ÖLÜM AYLIĞINA ACİL ÖNLEM ŞART
Çalışma hayatına bakıldığında çalışanların çoğunun erkek olduğu, erkek sigortalının vefatı nedeniyle geride kalan kişilerin kadınlarımızdan oluştuğu bir gerçektir. Geride kalan kadın eşin hayatını idame ettirebilmesi için bir gelire ihtiyacı vardır. Bu durumda öncelikli olarak gözler Sosyal Güvenlik Kurumu’na (SGK) çevrilir. Vefat eden eşin sigortalılığı var mı? Kaç gün prim ödenmiş gibi sorular peş peşe gelir. Bu durumda SGK ne diyor? Ölüm aylığı bağlama şartlarına bakarım. Peki bu şartlar ne oldu? Ekim/2008 öncesi 506 Sayılı Kanunu’na göre 1800 gün priminiz olacak ya da ölüm tarihinden geriye doğru 5 yıl sigortalılık ve her türlü borçlanmalar ‘dahil’ en az 900 gün primi tamamlamak şartı ile ölüm aylığı bağlanmaktaydı. Ekim/2008 sonrası 5510’a göre ne oldu? Yine 1800 gün priminiz olacak yada ölüm tarihinden geriye doğru 5 yıllık sigortalılık ve her türlü borçlanmalar ‘hariç’ 900 gün prim tamamlamak şartı ile ölüm aylığı bağlarım diyor. ‘Dahil’ yerine getirilen ‘Hariç’ kelimesi on binlerce kadınımızı muhtaç hale getirdi.
MOBBİNG'E DİKKAT
Son yıllarda çok sayıda çalışanın psikolojik şiddete (Mobbing) sessiz kalmıyor, akıl ve ruh sağlığını tehlikeye düşürmemek amacıyla çözüm aramak için adalete başvuruyor. Yönetici pozisyonundaki kişilerin, yanlarında çalışanlara ve özellikle işlerinde başarılı olanlara karşı uyguladığı bu psikolojik baskının dozu, bazıları üzerinde o kadar büyük travmalar oluşturuyor ki bir süre sonra kendini yetersiz ve başarısız hissetmeye başlıyorlar.

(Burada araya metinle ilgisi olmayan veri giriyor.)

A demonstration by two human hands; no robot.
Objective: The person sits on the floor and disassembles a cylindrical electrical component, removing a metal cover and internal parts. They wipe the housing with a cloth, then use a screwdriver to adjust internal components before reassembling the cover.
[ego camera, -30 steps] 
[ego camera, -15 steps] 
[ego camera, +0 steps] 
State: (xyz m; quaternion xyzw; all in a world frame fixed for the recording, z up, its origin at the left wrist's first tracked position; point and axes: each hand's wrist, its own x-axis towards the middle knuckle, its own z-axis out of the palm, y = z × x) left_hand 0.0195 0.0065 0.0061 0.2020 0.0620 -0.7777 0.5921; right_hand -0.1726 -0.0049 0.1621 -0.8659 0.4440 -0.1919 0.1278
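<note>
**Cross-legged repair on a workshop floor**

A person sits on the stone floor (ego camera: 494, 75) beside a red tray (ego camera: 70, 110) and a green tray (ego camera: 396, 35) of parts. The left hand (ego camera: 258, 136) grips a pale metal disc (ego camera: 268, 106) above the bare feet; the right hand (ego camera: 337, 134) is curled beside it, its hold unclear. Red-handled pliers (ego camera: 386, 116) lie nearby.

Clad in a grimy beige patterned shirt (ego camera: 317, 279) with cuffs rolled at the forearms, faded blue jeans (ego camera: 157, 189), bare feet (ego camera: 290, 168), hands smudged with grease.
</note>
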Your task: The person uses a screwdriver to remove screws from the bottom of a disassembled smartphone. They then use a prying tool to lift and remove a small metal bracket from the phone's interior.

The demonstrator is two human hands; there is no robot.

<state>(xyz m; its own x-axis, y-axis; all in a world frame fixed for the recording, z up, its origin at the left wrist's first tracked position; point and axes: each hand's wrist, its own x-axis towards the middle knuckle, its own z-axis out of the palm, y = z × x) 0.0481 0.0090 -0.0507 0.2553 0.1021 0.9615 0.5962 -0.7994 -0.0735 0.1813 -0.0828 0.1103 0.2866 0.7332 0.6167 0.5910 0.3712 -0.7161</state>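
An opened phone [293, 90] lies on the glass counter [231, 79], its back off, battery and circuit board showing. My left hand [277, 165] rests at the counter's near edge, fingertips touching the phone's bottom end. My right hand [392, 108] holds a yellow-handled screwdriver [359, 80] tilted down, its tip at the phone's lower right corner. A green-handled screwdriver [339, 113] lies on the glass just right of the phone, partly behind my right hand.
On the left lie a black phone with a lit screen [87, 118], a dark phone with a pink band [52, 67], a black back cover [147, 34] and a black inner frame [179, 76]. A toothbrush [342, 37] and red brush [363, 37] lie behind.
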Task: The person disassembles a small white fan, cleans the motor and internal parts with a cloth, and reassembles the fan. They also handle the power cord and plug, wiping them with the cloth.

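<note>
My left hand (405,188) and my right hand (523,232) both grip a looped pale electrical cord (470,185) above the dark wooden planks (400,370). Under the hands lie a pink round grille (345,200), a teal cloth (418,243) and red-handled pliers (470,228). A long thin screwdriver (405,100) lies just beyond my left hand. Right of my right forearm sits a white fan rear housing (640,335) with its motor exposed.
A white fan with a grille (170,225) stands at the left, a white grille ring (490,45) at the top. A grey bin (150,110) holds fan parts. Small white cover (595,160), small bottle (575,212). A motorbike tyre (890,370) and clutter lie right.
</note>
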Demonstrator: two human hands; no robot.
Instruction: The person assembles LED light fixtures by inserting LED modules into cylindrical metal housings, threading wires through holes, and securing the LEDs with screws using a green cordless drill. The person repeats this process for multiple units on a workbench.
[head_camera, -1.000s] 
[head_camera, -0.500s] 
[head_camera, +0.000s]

İşyerleri çalışanlar için kendilerini ortaya koyma aracıdır. Meslekleri ne olursa olsun, kuşkusuz orada ilk günden itibaren hep takdir edilmeyi desteklenmeyi, işleriyle, çalışması ile hep takdir edilmeyi bekler. Bu işe yeni başlayanlar için de aynıdır. 10-15-20 yılını o mesleğe verenler için de aynıdır. Ancak böyle ortamlarda başarı ve verimlilik gelir. Tabi işin bir de öteki yönü var. Son yıllarda sessiz kalıp kabullenmektense dile getirildiği akıl ve ruh sağlığını korumak adına çalışanların hak arama yollarına başvurduğu görülmektedir. Son zamanlarda bu durumlardan dolayı iş mahkemelerinde birçok dava görülmektedir.